La circunstancia emocional que ahora los estrangulaba lentamente era ciertamente trágica en esa edad; ella había recibido una plaza en la carrera de derecho, en la universidad de la isla de Gran Canaria, mientras que él, por deseo expreso de su dictatorial padre, debía ir a La Laguna , en Tenerife, a estudiar empresariales en la misma universidad en la que sus hermanos mayores estudiaron. Ya no se trataba de estar separados por una carretera de doble sentido, sino por el mar, con el avión como único puente entre un reino y otro. Confiaban en que la distancia no abriese paso entre ellos, cortando el cordón umbilical que los une, pero, nadie conoce las decisiones de Madame Destino. Es por ello que Lorena llevaba la caja verde, con unos cuarenta y siete deseos, aún pendientes en ser cumplidos. Las reglas habían sido modificadas ante esa situación; tras una mirada dolorosa, pusieron el recipiente sobre la barandilla y abrieron la tapa. La lluvia ascendente de papeles danzó con elegancia, como un inofensivo tornado, alejándose de ellos con cierta crueldad. Habían decidido que, si alguien leía uno de esos papeles, el deseo se cumpliría. Así que, si te encuentras alguna vez uno correteando por el suelo, o tambaleándose sobre las brisas, ábrelo y léelo. Recuerda que harás feliz a dos personas que se quieren con locura.

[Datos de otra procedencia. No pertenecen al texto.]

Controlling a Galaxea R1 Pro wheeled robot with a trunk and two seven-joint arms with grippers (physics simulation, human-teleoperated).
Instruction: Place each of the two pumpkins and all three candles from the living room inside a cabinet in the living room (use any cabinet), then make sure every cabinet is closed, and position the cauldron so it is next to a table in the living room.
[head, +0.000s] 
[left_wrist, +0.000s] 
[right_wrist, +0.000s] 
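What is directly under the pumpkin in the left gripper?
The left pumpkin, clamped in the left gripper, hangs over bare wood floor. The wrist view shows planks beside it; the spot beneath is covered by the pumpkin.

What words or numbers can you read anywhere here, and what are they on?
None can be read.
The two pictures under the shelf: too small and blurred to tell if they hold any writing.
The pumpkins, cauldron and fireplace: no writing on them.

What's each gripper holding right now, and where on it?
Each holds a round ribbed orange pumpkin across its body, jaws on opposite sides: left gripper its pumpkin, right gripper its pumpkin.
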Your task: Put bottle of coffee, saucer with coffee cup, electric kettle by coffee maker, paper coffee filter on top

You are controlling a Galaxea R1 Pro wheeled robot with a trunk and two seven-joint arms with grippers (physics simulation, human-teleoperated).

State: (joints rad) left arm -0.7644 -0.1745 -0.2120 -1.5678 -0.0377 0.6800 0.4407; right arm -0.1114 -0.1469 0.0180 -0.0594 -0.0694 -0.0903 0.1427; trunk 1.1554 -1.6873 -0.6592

Se abrazaron como si hubiesen estado años separados. Mientras ella lloraba, él le daba pequeños besos en su cuello. Era un aniversario que rechazaban, un punto y seguido algo incierto. Se dieron el último beso en aquel puente. Lo más doloroso fue bajar por la rampa; Mario arrastrando los pies hacia su casa de Titerroy y Lorena alejándose por el otro lado, hacia Maneje. Al día siguiente ambos tomarían aviones a distintos destinos. Sí, se llamarán, se escribirán, pero tardarán mucho en volver a respirar juntos aquel viento. Un mismo deseo estaba escrito en trece de esos papeles, sobrevolando ambos el cielo de aquella hermosa tarde.